Here, the District Court provided clear and repeated instructions on conditional
intent that properly instructed the jury as to the standard. Although the District Court
refused to give the defendant’s proposed version of the instruction, the Court stated the
key point of the defense theory numerous times and in several different ways. For
instance, the District Court instructed the jury that the evidence “has to show [that] the
defendant had the intention of causing death or serious bodily injury if it was necessary to
take the car. If the evidence in the case falls short of that, then the government hasn’t met
its burden of proof.” App. Vol. IV 293. The Court stated the proper legal standard and
did not abuse its discretion in declining to deliver Taylor’s proposed instruction. Taylor’s
argument that the Court erred in its instructions to the jury therefore fails.
6
II. Sentence
Taylor advances two arguments regarding his sentence: (1) that the District Court
misapprehended its authority to depart downward from the career offender guidelines and
(2) that it failed to address and articulate all of the 18 U.S.C. § 3553(a) factors in
imposing the sentence.
At sentencing, Taylor moved for a downward variance from the career offender
guidelines to a sentence of “ten [years] plus something on top of that.” App. Vol. II 105.
The District Court initially stated that it did not have the authority to grant a downward
departure. Id. at 109-10. It mistakenly stated that it could not depart downward as to the
career offender guideline because of “lack of jurisdiction.” Id. at 110. The Court decided
there was no merit to Taylor’s argument because “the mere fact that the offenses in the
past were committed–separate offenses were committed close together, does not make
them a single offense. They are two separate offenses, and they count the same.” Id. at
109. Subsequently, government counsel informed the District Court that it had the
authority and discretion to depart downward from the career offender guidelines under
United States v. Shoupe, 35 F.3d 835 (3d Cir. 1994). The District Court corrected itself,
saying, “what I found was that even if I had authority, [i]t would not be proper.” App.
Vol.
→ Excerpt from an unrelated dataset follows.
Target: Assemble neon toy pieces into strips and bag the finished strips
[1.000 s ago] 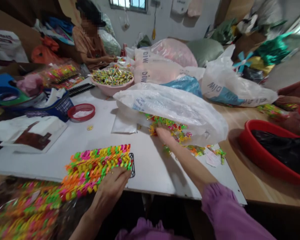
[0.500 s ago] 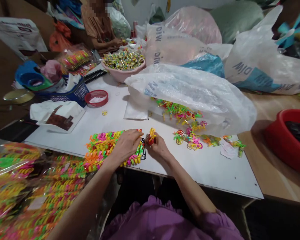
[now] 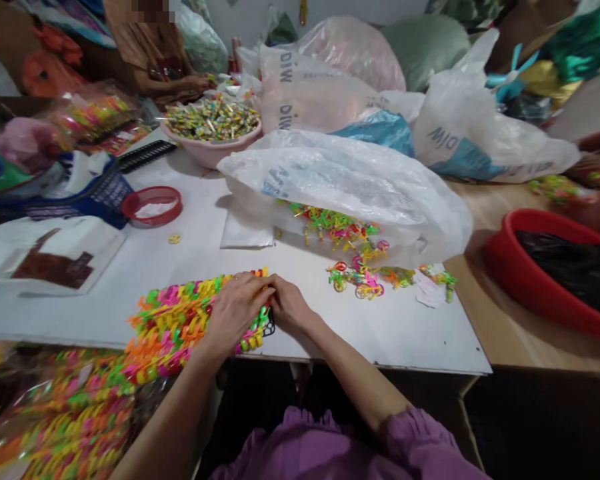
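A white tabletop (image 3: 390, 330) is stretching across a cluttered workroom. Colourful rows of small plastic toys (image 3: 167, 327) are lying on it, directly under the fingers of the left hand (image 3: 235, 310) and reaching out to their left; a black frame (image 3: 269, 326) is showing at the rows' right end, just on the near side of the fingertips. The left fingers are bending over that end, and the right hand (image 3: 294, 305) is curling in from the right, its fingertips meeting the left hand's. The two hands are hiding their own fingertips, so I cannot tell whether either is grasping a piece. To the right of the fingers, loose toys (image 3: 370, 288) are lying in a tangle, with a pale paper slip (image 3: 430, 293) resting farther along. Beyond the fingers, more bright pieces (image 3: 337, 227) are showing at the mouth of a translucent sack (image 3: 360, 167), and a flat clear packet (image 3: 247, 235) is lying beside it. Beyond and to the left of the fingers, a yellow piece (image 3: 174, 239) is lying near a red basket (image 3: 155, 219); farther out, a pink basin (image 3: 215, 155) is holding a heap of small multicoloured bits. Well to the fingers' right, a red tub (image 3: 505, 267) is holding black plastic.
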Action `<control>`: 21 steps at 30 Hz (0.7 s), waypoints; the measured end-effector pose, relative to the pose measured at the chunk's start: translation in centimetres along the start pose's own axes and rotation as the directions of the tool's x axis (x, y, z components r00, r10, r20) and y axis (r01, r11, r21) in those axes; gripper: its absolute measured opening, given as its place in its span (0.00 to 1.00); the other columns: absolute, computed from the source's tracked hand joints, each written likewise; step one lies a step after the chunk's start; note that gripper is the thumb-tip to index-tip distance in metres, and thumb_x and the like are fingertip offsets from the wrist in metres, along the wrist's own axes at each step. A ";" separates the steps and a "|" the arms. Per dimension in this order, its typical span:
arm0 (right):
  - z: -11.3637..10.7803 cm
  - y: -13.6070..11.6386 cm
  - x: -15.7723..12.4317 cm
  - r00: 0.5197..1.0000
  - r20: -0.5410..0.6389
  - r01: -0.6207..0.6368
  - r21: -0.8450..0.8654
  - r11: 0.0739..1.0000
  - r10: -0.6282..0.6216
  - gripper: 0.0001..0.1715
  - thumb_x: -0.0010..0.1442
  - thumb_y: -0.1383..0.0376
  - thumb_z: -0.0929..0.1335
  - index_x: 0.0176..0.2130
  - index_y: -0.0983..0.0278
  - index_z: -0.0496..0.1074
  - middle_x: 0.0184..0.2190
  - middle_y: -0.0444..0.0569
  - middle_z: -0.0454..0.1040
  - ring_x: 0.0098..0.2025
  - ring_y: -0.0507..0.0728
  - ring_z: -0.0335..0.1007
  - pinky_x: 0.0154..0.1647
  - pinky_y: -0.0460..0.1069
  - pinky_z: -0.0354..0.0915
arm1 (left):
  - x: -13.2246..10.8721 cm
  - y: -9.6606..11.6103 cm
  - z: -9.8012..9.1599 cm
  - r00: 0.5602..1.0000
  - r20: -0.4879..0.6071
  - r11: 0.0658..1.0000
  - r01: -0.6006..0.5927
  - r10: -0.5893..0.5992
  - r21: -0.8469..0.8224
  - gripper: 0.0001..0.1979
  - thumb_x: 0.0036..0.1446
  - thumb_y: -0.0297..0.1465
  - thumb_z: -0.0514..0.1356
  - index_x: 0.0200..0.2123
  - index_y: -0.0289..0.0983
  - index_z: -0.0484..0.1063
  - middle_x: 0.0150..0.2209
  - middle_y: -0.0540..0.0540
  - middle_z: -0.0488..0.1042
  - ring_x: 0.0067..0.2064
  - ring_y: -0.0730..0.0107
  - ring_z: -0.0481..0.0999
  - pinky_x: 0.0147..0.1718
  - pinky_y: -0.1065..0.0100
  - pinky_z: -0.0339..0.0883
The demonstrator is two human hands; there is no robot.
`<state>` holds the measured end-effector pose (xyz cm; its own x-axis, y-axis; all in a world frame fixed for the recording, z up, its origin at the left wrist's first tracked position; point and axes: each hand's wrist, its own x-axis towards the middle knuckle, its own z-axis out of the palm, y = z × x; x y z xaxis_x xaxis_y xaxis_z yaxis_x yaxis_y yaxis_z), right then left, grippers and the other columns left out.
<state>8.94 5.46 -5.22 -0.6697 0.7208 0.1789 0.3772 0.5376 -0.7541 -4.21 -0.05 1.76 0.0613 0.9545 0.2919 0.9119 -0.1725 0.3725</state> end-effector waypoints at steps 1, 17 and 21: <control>0.1 0.0 0.0 1.000 0.003 -0.007 -0.019 1.000 0.007 0.12 0.58 0.71 0.58 0.44 0.63 0.60 0.37 0.48 0.68 0.39 0.54 0.65 0.42 0.48 0.61 | 0.0 -0.2 0.2 1.000 -0.023 1.000 -0.013 0.013 -0.003 0.11 0.60 0.35 0.52 0.38 0.38 0.72 0.34 0.45 0.74 0.38 0.64 0.71 0.40 0.64 0.64; -13.1 3.3 -3.7 0.931 -0.150 -0.348 -0.643 0.682 0.333 0.11 0.56 0.75 0.62 0.36 0.68 0.71 0.40 0.60 0.68 0.45 0.62 0.63 0.42 0.52 0.59 | -0.1 -0.7 1.1 0.995 -0.104 1.000 -0.005 0.008 0.030 0.09 0.58 0.33 0.53 0.33 0.37 0.72 0.33 0.46 0.75 0.38 0.63 0.72 0.39 0.64 0.65; -13.9 3.6 -3.9 0.926 -0.167 -0.356 -0.681 0.640 0.339 0.09 0.57 0.71 0.62 0.33 0.67 0.71 0.37 0.59 0.69 0.42 0.62 0.64 0.37 0.52 0.59 | -0.1 -0.6 1.2 0.993 -0.113 0.999 0.027 -0.022 0.041 0.09 0.57 0.31 0.53 0.37 0.37 0.72 0.36 0.45 0.75 0.40 0.63 0.73 0.42 0.63 0.65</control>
<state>21.80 10.67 0.18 -0.3859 0.9224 0.0156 0.9156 0.3850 -0.1158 -4.28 0.23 0.45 -0.0049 0.9245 0.3812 0.9290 -0.1369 0.3439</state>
II 114. “[B]ecause logically, two crimes are two crimes”, it explained, “[t]he only
fairness is to say the two crimes were two separate crimes. That’s why I would not
exercise the discretion.” Id. at 114-15. Given the correction, the District Court
7
committed no error in refusing to depart downward from the career offender guideline.
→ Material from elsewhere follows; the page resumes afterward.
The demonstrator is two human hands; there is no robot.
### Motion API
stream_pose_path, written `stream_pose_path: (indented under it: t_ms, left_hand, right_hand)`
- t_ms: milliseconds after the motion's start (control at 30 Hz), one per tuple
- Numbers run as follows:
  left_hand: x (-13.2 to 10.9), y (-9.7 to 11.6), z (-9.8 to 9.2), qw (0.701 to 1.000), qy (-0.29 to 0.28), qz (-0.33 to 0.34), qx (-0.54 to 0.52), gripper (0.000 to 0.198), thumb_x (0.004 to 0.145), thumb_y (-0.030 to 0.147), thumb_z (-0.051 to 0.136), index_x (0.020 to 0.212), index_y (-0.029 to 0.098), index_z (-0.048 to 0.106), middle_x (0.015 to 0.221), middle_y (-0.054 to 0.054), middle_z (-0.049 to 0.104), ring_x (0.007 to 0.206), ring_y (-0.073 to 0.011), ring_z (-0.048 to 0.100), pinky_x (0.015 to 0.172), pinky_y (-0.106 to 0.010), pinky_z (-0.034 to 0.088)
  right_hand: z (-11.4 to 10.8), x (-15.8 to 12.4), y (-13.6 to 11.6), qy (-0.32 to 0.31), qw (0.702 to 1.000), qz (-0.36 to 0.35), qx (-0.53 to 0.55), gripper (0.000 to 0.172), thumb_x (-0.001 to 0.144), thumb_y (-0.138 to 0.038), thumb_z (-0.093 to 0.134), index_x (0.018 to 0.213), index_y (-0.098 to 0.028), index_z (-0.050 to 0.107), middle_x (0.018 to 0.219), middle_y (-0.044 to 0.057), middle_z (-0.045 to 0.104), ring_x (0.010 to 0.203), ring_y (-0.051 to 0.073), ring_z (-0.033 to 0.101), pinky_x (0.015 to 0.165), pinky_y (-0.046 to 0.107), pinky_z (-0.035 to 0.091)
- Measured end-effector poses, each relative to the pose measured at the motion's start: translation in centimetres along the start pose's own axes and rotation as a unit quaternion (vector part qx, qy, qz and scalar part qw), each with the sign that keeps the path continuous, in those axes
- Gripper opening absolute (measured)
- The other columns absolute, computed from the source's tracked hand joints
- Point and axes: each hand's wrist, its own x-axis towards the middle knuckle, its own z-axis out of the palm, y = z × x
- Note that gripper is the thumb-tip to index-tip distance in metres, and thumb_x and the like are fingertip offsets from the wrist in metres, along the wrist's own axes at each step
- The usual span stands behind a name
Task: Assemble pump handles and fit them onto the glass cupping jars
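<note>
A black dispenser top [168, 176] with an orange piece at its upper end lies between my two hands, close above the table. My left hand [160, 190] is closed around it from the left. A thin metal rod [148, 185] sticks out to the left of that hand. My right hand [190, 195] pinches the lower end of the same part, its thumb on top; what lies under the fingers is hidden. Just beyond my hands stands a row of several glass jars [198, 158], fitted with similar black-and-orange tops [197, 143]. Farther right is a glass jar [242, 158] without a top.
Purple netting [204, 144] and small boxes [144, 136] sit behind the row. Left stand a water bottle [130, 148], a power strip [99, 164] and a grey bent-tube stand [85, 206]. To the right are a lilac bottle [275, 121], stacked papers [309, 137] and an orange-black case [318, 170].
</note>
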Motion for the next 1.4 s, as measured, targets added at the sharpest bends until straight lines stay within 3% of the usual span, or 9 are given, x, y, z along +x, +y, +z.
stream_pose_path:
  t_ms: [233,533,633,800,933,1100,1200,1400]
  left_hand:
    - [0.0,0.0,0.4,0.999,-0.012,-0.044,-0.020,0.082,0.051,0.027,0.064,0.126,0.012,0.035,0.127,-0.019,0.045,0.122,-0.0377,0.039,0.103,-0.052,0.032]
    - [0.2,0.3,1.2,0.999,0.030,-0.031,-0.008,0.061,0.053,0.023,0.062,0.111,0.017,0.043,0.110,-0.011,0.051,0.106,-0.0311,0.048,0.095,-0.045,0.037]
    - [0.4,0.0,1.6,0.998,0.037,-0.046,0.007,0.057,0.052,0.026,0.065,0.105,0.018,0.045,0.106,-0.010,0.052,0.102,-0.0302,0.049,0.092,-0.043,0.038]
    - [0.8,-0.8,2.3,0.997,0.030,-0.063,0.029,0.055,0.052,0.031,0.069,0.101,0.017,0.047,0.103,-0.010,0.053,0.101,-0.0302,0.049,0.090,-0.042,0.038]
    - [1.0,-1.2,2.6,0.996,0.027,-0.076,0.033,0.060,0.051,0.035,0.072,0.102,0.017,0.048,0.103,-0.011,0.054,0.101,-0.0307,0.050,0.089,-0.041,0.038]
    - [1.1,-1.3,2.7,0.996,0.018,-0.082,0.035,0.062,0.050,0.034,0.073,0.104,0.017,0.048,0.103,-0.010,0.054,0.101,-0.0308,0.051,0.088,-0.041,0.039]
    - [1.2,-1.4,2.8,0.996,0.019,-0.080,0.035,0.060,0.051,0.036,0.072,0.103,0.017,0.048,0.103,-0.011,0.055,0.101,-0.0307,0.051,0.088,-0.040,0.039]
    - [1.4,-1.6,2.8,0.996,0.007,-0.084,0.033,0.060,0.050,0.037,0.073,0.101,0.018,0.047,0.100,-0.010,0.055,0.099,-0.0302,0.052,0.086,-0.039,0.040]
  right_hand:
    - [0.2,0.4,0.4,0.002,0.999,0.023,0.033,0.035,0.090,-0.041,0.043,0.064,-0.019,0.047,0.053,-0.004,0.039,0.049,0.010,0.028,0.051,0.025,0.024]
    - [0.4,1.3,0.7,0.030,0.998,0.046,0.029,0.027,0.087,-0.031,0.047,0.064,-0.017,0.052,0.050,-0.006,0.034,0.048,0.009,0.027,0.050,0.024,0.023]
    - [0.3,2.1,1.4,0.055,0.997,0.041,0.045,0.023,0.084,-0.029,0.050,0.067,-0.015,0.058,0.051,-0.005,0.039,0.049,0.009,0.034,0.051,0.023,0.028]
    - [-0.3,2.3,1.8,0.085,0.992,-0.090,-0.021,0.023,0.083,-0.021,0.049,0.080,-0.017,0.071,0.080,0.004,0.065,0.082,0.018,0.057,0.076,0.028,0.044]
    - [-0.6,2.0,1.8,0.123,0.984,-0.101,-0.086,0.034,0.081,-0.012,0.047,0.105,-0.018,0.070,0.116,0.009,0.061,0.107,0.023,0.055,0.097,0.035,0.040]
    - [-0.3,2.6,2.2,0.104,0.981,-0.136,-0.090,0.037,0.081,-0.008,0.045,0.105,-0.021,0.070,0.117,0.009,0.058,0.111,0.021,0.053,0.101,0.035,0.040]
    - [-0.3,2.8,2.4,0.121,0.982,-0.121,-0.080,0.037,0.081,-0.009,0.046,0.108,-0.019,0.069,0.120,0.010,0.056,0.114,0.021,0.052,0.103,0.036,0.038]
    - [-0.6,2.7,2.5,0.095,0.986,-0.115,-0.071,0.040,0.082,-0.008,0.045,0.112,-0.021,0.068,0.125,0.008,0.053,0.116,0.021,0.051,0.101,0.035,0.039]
Having found no procedural error in the District Court’s decision not to depart
downward from the career offender guideline, we review the overall sentence for
reasonableness. United States v. Grier, 475 F.3d 556, 568 (3d Cir. 2006) (en banc)
(citing United States v. Booker, 543 U.S. 220, 260-63 (2005)). Contrary to Taylor’s
assertions, the record establishes that the District Court properly considered the factors
found in 18 U.S.C. § 3553(a), complying with this Court’s decision in United States v.
Cooper, 437 F.3d 324 (3d Cir. 2006). Its meaningful consideration of those factors led it
to impose a sentence thirty-one months below the bottom of the applicable guideline
range. Accordingly, the sentence imposed was reasonable, and Taylor’s challenge to his
sentence fails.
III. Conclusion
For these reasons, we will uphold the jury’s verdict, and we will affirm the
sentence imposed by the District Court.